Extracted records:
+---+

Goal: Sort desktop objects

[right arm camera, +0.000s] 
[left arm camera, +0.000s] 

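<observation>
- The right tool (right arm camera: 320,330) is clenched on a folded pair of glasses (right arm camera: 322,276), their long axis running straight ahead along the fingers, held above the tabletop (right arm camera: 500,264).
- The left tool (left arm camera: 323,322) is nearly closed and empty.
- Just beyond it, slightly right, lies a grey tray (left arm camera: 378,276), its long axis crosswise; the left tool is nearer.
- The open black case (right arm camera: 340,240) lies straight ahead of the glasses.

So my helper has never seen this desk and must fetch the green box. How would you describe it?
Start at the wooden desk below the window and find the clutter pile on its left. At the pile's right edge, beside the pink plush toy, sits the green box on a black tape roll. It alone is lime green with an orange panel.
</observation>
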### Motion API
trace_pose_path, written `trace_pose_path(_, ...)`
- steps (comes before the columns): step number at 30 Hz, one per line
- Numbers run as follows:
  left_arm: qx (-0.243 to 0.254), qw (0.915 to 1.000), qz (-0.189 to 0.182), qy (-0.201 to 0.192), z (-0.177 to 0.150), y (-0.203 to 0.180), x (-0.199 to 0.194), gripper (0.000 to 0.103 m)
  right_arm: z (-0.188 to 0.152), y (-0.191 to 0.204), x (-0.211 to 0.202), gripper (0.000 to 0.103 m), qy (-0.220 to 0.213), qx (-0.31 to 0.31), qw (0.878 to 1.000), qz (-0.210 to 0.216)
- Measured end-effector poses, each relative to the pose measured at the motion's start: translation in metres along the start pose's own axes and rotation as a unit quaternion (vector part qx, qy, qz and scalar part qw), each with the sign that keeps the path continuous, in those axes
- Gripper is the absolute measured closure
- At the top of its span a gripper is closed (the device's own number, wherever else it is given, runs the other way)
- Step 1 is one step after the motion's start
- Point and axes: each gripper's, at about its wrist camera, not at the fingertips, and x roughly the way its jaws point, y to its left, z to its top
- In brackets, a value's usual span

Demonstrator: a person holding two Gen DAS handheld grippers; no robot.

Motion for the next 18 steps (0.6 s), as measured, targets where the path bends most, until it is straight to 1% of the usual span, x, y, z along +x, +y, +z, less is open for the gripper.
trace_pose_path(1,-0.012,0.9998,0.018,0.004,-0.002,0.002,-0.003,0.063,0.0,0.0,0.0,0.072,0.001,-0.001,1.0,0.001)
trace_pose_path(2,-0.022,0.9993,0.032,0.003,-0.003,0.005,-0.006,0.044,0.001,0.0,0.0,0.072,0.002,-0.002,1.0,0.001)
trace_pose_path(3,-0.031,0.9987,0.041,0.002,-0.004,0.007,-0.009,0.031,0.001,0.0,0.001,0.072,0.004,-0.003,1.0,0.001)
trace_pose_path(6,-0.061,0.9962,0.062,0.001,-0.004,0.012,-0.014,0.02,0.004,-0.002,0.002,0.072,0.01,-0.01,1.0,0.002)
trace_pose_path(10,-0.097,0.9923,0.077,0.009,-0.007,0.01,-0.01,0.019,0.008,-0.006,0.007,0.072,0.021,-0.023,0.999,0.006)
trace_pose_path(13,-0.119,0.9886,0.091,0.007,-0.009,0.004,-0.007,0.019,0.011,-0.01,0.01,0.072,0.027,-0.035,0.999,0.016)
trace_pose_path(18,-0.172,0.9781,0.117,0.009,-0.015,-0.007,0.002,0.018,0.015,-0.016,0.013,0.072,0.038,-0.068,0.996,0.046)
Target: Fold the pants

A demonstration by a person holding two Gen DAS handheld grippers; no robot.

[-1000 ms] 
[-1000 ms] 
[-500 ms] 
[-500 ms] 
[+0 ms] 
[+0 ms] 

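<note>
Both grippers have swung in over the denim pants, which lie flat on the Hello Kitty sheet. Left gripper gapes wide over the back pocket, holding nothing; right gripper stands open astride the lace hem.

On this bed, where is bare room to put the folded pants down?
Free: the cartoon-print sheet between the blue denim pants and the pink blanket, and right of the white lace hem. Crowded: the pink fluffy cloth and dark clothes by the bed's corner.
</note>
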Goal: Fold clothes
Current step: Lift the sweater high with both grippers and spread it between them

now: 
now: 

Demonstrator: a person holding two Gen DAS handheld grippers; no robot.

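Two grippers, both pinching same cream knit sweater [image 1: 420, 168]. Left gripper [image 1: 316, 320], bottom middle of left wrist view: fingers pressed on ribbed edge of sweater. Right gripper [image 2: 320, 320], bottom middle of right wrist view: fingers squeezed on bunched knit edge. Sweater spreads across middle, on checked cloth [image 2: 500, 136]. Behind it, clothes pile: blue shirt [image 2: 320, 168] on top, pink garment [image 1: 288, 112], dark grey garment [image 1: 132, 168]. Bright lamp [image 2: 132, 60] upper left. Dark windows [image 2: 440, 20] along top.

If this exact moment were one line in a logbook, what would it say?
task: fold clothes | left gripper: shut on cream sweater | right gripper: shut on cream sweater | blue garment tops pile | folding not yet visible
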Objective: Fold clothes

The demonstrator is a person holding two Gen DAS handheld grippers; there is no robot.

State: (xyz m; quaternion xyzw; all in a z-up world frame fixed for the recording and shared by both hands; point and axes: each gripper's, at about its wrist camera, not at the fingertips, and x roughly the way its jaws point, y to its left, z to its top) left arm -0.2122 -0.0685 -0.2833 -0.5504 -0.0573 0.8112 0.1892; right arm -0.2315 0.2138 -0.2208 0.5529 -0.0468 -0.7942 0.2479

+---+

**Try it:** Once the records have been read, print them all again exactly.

**Exercise result:**
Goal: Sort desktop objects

[right arm camera, +0.000s] 
[left arm camera, +0.000s] 

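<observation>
- The right tool (right arm camera: 320,330) is clenched on a folded pair of glasses (right arm camera: 322,276), their long axis running straight ahead along the fingers, held above the tabletop (right arm camera: 500,264).
- The left tool (left arm camera: 323,322) is nearly closed and empty.
- Just beyond it, slightly right, lies a grey tray (left arm camera: 378,276), its long axis crosswise; the left tool is nearer.
- The open black case (right arm camera: 340,240) lies straight ahead of the glasses.

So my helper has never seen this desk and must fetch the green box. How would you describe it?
Start at the wooden desk below the window and find the clutter pile on its left. At the pile's right edge, beside the pink plush toy, sits the green box on a black tape roll. It alone is lime green with an orange panel.
</observation>
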### Motion API
trace_pose_path, written `trace_pose_path(_, ...)`
- steps (comes before the columns): step number at 30 Hz, one per line
- Numbers run as follows:
  left_arm: qx (-0.243 to 0.254), qw (0.915 to 1.000), qz (-0.189 to 0.182), qy (-0.201 to 0.192), z (-0.177 to 0.150), y (-0.203 to 0.180), x (-0.199 to 0.194), gripper (0.000 to 0.103 m)
  right_arm: z (-0.188 to 0.152), y (-0.191 to 0.204), x (-0.211 to 0.202), gripper (0.000 to 0.103 m), qy (-0.220 to 0.213), qx (-0.31 to 0.31), qw (0.878 to 1.000), qz (-0.210 to 0.216)
- Measured end-effector poses, each relative to the pose measured at the motion's start: translation in metres along the start pose's own axes and rotation as a unit quaternion (vector part qx, qy, qz and scalar part qw), each with the sign that keeps the path continuous, in those axes
- Gripper is the absolute measured closure
- At the top of its span a gripper is closed (the device's own number, wherever else it is given, runs the other way)
- Step 1 is one step after the motion's start
- Point and axes: each gripper's, at about its wrist camera, not at the fingertips, and x roughly the way its jaws point, y to its left, z to its top
- In brackets, a value's usual span

Demonstrator: a person holding two Gen DAS handheld grippers; no robot.

Motion for the next 18 steps (0.6 s), as measured, targets where the path bends most, until it is straight to 1% of the usual span, x, y, z along +x, +y, +z, less is open for the gripper.
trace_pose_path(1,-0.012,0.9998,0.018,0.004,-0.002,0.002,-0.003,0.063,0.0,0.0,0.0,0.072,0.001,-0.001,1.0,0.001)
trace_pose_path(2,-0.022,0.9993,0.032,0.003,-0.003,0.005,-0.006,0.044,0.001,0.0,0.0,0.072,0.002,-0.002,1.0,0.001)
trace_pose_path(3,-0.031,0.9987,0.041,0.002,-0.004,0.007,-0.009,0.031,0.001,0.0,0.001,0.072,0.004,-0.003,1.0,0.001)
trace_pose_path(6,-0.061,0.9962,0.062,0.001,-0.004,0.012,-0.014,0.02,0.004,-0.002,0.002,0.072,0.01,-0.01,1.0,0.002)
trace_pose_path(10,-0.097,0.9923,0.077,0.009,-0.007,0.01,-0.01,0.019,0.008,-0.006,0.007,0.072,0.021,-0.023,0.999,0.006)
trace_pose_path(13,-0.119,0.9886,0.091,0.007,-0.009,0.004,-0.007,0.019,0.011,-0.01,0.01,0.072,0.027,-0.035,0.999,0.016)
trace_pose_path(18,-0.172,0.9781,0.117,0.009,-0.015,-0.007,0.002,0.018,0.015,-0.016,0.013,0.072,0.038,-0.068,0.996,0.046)
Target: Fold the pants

A demonstration by a person holding two Gen DAS handheld grippers; no robot.

[-1000 ms] 
[-1000 ms] 
[-500 ms] 
[-500 ms] 
[+0 ms] 
[+0 ms] 

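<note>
Both grippers have swung in over the denim pants, which lie flat on the Hello Kitty sheet. Left gripper gapes wide over the back pocket, holding nothing; right gripper stands open astride the lace hem.

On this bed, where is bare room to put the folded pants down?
Free: the cartoon-print sheet between the blue denim pants and the pink blanket, and right of the white lace hem. Crowded: the pink fluffy cloth and dark clothes by the bed's corner.
</note>
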Goal: Fold clothes
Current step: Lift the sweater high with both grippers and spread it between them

now: 
now: 

Demonstrator: a person holding two Gen DAS handheld grippers; no robot.

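Two grippers, both pinching same cream knit sweater [image 1: 420, 168]. Left gripper [image 1: 316, 320], bottom middle of left wrist view: fingers pressed on ribbed edge of sweater. Right gripper [image 2: 320, 320], bottom middle of right wrist view: fingers squeezed on bunched knit edge. Sweater spreads across middle, on checked cloth [image 2: 500, 136]. Behind it, clothes pile: blue shirt [image 2: 320, 168] on top, pink garment [image 1: 288, 112], dark grey garment [image 1: 132, 168]. Bright lamp [image 2: 132, 60] upper left. Dark windows [image 2: 440, 20] along top.

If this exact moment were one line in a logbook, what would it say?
task: fold clothes | left gripper: shut on cream sweater | right gripper: shut on cream sweater | blue garment tops pile | folding not yet visible
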Objective: Fold clothes

The demonstrator is a person holding two Gen DAS handheld grippers; there is no robot.

State: (xyz m; quaternion xyzw; all in a z-up world frame fixed for the recording and shared by both hands; point and axes: each gripper's, at about its wrist camera, not at the fingertips, and x roughly the way its jaws point, y to its left, z to its top) left arm -0.2122 -0.0685 -0.2833 -0.5504 -0.0573 0.8112 0.1892; right arm -0.2315 0.2138 -0.2208 0.5529 -0.0468 -0.7942 0.2479

What the exercise asked for is now complete.